- **WORK TO BE COMPLETED**:
The required output is all lines below that contain the word "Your".

- **DATA EXTRACT**:
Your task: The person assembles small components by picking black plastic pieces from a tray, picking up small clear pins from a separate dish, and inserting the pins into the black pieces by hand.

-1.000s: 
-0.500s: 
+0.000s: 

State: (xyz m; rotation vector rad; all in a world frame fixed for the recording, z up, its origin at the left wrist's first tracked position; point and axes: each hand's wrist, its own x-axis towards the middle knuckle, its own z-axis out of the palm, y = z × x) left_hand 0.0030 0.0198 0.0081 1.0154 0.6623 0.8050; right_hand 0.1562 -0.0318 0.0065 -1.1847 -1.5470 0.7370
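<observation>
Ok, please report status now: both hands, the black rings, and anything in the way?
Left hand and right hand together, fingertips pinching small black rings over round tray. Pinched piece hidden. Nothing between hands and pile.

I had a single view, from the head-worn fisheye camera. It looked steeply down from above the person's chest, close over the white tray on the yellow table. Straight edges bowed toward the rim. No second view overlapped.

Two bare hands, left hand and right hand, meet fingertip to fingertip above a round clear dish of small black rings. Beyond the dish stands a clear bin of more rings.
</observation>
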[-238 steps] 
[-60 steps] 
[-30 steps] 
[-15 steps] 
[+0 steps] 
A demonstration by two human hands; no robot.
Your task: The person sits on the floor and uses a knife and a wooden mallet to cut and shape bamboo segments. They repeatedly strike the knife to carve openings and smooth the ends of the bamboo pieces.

- **TASK ANSWER**:
Your task: The person assembles small components by picking black plastic pieces from a tray, picking up small clear pins from a separate dish, and inserting the pins into the black pieces by hand.
Your task: The person sits on the floor and uses a knife and a wooden mallet to cut and shape bamboo segments. They repeatedly strike the knife to carve openings and smooth the ends of the bamboo pieces.

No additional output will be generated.